Yayyy... sudah weekend lagi.

Seperti janji saya, part inilah kejutannya. Ada siapa?

Yuk langsung baca saja.

Anggap ini dessert setelah makan siang.

Tara mematut dirinya di kaca. Pakaian dan sepatu pemberian Ibu Natasukumah sangat pas di badan dan kakinya. Floral dress berwarna dominan hitam dengan sedikit aksen warna biru tanpa lengan dan belt tipis di pinggang, serta sepatu berwarna hitam dengan heels tiga sentimeter nampak sangat bagus di tubuhnya. Dengan heels yang tidak tinggi, tubuh Tara jadi tidak terlihat menjulang tetapi proporsional. Tara sampai bertanya dalam hati, bagaimana mungkin Beliau sampai tahu ukurannya? Atau Aria yang memberitahu? Tetapi mana mungkin bosnya itu mengurusi hal remeh seperti ini. Karena pameran ini, Tara belum sempat memberitahu Aria mengenai pilihan tempat kuliahnya. Sepertinya mood bosnya memang tidak sedang dalam keadaan baik. Beberapa kali Tara melihat wajah Aria tegang atau mendengar Aria berbicara dengan suara keras di ponsel. Tara sampai ketar-ketir. Tidak biasanya bosnya itu bersikap seperti ini jika berada di apartment. Sebentar, Tara ingat, mendekati hari pameran yang akan mereka datangi, sikap Aria agak berbeda. Karena melihat sikap Aria begitu, Tara tidak berani menyampaikan Universitas pilihannya.

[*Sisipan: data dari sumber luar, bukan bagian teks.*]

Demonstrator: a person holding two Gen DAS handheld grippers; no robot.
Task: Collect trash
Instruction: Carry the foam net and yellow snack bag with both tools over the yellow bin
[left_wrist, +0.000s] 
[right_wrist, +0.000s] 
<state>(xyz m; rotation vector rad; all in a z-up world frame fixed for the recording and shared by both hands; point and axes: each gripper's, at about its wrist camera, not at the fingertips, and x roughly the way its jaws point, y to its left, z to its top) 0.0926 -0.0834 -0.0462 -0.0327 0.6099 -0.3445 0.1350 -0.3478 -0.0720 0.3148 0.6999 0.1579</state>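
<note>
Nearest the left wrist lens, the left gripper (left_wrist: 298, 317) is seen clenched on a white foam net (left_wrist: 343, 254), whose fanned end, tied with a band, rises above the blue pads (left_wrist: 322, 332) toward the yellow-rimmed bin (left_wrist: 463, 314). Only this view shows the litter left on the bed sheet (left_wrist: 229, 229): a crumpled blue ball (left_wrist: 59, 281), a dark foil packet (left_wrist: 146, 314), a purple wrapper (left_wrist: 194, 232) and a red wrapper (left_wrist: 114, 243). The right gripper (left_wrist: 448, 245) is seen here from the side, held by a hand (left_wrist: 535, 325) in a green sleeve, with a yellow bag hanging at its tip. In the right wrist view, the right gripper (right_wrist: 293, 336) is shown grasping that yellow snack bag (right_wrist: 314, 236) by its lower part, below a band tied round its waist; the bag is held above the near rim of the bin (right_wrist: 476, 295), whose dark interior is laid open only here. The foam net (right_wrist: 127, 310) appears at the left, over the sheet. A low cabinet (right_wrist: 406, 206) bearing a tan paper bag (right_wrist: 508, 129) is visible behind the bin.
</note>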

Setelah pakaian dan sepatu yang ia kenakan sudah oke, Tara tinggal menata rambutnya. Ia hanya menjepit rambutnya ke belakang dan membiarkan bagian depan agak menutupi bagian pelipisnya. Selanjutnya ia memoleskan sedikit saja lipstick dengan warna yang tidak mencolok. Setelah memastikan semuanya sudah baik, Tara ke luar kamar. Aria masih berada di kamarnya. Sepertinya yang lebih lama berdandan malah Aria. Buktinya, setelah Tara duduk selama sepuluh menit di sofa barulah Aria keluar dari kamarnya.

"Sudah siap?" tanya Aria. Tara yang masih asik membaca di ponselnya langsung mengalihkan pandangan ke Aria. Tara terkesima melihat penampilan Aria kali ini. Walaupun pakaiannya sedikit kasual, kaos turtleneck hitam dengan outer berwarna beige lalu bawahan jeans hitam, namun ia terlihat sangat keren. Bosnya memang selalu terlihat menawan.

"Dari tadi lagi Pak."

"Wait..." Aria memperhatikan Tara dari atas ke bawah dan sebaliknya. Tara sangat cantik dengan dressnya tetapi mengapa tanpa lengan? Aduh, mamanya ini bagaimana ya? Tadinya Aria sudah terpesona, tetapi melihat lengan Tara yang terbuka, kerutan di keningnya seketika terbit. Yang benar saja. Pasti akan jadi sasaran empuk mata yang melihatnya. Tak terkecuali sosok yang nanti akan ditemuinya di pameran. Mata pelukis itu sangat liar. Kalau kaki Tara yang jenjang itu terekspos masih bisa ia maklumi, tetapi bagian atas, big no!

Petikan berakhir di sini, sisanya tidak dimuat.